● PROBLEM DESCRIPTION: Transcribe exactly the portion of the listing below that runs from the line containing "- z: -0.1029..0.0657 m" through its last line.

PROVIDED ENTRIES Start Marker

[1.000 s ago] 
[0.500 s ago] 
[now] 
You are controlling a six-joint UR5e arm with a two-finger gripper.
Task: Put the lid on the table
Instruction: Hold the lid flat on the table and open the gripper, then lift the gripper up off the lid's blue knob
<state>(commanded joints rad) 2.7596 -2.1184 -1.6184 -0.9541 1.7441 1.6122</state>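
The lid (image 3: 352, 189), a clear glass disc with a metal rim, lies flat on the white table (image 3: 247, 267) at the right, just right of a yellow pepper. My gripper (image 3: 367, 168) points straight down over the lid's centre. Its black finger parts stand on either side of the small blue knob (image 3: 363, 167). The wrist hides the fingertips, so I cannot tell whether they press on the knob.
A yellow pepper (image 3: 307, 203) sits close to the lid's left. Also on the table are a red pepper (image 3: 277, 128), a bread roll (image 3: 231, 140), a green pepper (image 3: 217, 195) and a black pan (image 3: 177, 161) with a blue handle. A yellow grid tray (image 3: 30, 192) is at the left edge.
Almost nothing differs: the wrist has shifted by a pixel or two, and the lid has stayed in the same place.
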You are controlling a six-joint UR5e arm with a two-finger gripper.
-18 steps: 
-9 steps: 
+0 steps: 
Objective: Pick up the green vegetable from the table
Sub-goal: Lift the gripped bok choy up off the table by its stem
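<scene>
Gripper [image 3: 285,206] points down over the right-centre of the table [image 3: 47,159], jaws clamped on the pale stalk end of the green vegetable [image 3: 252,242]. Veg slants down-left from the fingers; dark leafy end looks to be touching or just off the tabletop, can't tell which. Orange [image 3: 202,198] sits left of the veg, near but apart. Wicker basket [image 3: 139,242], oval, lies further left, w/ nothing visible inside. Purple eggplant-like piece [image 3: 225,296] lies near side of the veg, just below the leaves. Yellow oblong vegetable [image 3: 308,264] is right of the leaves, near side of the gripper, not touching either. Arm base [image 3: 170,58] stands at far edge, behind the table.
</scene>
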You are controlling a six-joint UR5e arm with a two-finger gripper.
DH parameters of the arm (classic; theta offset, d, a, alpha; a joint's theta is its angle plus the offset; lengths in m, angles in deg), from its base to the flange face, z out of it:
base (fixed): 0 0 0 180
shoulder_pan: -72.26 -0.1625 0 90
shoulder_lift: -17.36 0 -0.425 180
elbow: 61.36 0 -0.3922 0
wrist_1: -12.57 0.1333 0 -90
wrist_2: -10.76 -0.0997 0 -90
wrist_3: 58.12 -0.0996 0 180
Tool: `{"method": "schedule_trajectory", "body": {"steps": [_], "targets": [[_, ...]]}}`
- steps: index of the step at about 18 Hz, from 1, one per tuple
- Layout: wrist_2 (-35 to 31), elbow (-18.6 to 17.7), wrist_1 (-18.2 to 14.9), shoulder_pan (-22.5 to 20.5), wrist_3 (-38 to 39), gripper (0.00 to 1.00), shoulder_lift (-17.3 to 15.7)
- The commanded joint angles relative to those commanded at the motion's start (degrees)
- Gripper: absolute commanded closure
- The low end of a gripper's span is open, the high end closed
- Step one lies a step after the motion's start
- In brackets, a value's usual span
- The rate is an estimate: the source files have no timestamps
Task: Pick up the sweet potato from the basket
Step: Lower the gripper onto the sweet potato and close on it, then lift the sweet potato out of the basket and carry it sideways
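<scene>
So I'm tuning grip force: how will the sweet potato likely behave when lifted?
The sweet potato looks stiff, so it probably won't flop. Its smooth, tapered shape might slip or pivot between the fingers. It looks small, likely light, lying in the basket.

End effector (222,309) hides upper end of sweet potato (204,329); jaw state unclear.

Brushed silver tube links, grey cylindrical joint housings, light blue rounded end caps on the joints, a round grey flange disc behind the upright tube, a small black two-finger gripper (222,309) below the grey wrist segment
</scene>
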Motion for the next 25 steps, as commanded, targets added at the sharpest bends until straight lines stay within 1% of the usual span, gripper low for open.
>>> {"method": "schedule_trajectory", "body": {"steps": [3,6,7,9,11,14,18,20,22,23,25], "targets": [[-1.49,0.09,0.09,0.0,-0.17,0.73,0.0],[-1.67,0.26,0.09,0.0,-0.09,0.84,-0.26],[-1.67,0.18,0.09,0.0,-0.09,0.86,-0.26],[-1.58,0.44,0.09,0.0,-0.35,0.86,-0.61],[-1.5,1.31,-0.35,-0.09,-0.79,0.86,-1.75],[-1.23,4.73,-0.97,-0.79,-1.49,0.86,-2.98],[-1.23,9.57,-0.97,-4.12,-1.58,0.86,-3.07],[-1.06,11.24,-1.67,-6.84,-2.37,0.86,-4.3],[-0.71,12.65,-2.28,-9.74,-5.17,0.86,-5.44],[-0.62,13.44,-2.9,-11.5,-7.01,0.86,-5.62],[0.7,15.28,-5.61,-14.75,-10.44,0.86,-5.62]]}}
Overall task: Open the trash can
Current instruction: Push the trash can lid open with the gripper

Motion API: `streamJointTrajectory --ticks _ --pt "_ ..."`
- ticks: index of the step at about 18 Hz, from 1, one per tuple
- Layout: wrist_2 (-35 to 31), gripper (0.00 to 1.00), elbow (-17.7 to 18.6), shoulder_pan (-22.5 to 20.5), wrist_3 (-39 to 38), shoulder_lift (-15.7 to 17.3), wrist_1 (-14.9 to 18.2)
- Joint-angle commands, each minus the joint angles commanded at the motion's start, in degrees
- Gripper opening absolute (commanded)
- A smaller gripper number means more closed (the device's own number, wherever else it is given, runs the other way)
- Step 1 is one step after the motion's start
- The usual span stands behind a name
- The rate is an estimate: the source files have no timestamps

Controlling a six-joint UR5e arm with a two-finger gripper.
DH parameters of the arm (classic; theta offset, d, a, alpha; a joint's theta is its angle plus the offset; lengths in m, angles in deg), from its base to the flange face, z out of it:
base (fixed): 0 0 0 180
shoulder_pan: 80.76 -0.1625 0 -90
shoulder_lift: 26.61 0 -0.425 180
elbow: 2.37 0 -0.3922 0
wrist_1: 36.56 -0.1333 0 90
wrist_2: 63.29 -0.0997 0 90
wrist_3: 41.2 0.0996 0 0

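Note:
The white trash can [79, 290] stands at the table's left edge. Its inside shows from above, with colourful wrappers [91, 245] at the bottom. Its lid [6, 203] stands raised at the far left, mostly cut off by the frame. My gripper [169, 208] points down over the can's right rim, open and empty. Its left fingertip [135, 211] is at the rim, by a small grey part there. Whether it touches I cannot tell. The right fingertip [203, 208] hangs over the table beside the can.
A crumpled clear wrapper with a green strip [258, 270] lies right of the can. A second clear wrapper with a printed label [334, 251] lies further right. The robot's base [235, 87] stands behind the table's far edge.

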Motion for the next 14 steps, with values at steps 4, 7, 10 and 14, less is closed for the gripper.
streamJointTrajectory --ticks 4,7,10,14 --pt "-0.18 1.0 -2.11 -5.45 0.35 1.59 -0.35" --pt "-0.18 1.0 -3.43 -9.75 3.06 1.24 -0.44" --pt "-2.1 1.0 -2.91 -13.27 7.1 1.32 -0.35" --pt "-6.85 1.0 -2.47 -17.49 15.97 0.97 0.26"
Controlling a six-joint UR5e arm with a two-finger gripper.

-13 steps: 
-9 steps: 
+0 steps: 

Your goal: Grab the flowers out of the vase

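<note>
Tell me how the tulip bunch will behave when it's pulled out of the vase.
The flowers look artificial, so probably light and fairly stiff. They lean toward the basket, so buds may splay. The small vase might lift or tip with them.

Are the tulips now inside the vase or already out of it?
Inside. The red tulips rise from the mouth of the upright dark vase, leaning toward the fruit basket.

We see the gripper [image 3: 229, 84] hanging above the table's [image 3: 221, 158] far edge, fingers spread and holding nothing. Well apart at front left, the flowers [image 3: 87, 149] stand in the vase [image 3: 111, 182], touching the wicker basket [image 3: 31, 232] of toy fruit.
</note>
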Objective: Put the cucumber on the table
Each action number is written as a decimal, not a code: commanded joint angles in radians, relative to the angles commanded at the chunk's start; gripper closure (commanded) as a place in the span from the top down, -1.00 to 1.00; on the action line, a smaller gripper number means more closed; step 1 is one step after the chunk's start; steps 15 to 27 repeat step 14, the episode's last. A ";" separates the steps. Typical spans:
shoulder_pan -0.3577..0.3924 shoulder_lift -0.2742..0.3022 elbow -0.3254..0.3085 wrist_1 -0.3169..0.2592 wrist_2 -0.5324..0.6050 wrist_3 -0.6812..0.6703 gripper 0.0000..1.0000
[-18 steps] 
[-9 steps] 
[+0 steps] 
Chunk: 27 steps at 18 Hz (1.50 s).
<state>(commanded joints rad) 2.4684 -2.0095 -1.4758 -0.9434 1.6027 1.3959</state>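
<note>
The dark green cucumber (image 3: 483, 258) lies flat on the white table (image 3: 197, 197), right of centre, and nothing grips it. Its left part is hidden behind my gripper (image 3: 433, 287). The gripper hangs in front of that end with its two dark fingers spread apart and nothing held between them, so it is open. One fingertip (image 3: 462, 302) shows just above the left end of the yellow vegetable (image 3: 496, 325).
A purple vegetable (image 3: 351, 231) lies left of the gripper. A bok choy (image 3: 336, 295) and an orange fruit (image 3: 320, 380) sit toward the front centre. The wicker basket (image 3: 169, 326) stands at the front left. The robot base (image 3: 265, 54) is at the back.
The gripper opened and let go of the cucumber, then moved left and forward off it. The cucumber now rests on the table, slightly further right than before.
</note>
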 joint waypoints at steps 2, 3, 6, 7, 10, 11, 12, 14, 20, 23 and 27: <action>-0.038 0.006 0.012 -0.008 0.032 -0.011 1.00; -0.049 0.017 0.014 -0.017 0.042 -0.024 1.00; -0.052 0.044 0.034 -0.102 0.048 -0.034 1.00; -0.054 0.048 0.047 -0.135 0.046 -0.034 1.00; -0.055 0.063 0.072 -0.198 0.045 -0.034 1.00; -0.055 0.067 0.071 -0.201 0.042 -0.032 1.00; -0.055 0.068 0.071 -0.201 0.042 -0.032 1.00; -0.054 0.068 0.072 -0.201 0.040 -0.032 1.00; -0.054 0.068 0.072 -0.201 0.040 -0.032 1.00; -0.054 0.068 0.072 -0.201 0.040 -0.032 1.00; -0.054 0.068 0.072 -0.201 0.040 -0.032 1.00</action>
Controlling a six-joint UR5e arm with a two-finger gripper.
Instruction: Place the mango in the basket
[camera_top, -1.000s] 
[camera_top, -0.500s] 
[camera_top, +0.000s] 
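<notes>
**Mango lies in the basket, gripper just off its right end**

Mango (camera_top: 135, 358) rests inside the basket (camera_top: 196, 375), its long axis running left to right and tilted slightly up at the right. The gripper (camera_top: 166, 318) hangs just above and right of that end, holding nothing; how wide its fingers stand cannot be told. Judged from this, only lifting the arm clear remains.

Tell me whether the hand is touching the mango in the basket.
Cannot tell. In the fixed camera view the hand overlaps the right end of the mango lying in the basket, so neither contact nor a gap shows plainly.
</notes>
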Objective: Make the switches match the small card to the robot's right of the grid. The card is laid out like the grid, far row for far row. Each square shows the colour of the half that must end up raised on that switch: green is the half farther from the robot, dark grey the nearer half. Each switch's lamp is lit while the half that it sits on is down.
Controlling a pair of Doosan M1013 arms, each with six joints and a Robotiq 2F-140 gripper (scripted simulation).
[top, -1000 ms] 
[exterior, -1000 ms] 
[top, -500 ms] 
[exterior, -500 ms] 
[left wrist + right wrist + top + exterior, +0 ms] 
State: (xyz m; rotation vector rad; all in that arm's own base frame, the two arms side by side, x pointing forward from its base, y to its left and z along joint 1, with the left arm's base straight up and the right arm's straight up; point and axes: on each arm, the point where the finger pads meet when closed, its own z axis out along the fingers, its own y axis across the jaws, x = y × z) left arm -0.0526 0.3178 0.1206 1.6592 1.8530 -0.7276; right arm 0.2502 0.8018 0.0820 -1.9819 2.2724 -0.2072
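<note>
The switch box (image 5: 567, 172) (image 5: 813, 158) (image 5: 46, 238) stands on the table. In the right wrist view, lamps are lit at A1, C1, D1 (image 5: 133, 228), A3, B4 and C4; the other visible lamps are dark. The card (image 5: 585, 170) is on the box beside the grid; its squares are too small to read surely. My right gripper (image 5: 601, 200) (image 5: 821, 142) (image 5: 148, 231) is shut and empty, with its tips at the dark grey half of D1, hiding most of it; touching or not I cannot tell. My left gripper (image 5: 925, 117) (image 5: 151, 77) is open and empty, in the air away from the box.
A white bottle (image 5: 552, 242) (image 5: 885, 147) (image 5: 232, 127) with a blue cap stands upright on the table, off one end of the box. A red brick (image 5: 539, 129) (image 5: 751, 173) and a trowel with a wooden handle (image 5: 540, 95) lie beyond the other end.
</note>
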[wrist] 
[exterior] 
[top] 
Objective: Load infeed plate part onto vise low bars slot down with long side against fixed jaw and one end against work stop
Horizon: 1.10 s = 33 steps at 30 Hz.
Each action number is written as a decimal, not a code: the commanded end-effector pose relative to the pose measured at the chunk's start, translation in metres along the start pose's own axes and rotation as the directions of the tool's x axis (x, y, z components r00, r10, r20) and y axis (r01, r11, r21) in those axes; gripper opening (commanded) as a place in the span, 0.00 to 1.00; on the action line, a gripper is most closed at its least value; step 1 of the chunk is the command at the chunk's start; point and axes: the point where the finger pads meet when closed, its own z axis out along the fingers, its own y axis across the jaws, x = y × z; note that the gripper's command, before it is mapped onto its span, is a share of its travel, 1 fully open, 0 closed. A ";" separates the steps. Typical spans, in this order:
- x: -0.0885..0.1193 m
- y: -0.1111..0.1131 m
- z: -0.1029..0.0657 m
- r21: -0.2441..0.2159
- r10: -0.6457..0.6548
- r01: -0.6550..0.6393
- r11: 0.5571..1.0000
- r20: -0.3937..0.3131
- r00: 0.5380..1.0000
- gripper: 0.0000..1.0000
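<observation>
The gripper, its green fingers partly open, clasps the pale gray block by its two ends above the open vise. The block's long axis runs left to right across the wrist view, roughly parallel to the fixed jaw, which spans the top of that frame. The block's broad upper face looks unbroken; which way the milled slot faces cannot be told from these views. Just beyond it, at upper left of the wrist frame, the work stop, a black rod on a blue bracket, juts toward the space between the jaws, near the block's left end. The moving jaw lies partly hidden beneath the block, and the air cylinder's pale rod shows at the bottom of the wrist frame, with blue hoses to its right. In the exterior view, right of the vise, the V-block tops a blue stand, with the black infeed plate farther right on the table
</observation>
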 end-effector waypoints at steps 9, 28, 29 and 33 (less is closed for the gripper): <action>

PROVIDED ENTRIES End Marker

● EXERCISE ANSWER:
- z: -0.1029..0.0657 m
- r21: -0.2441..0.2159
- r10: -0.6457..0.6548
- r01: -0.6550..0.6393
- r11: 0.5571..1.0000
- r20: -0.3937..0.3131
- r00: 0.5380..1.0000
- gripper: 0.0000..1.0000
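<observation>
The gripper, its green fingers partly open, clasps the pale gray block by its two ends above the open vise. The block's long axis runs left to right across the wrist view, roughly parallel to the fixed jaw, which spans the top of that frame. The block's broad upper face looks unbroken; which way the milled slot faces cannot be told from these views. Just beyond it, at upper left of the wrist frame, the work stop, a black rod on a blue bracket, juts toward the space between the jaws, near the block's left end. The moving jaw lies partly hidden beneath the block, and the air cylinder's pale rod shows at the bottom of the wrist frame, with blue hoses to its right. In the exterior view, right of the vise, the V-block tops a blue stand, with the black infeed plate farther right on the table
</observation>
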 end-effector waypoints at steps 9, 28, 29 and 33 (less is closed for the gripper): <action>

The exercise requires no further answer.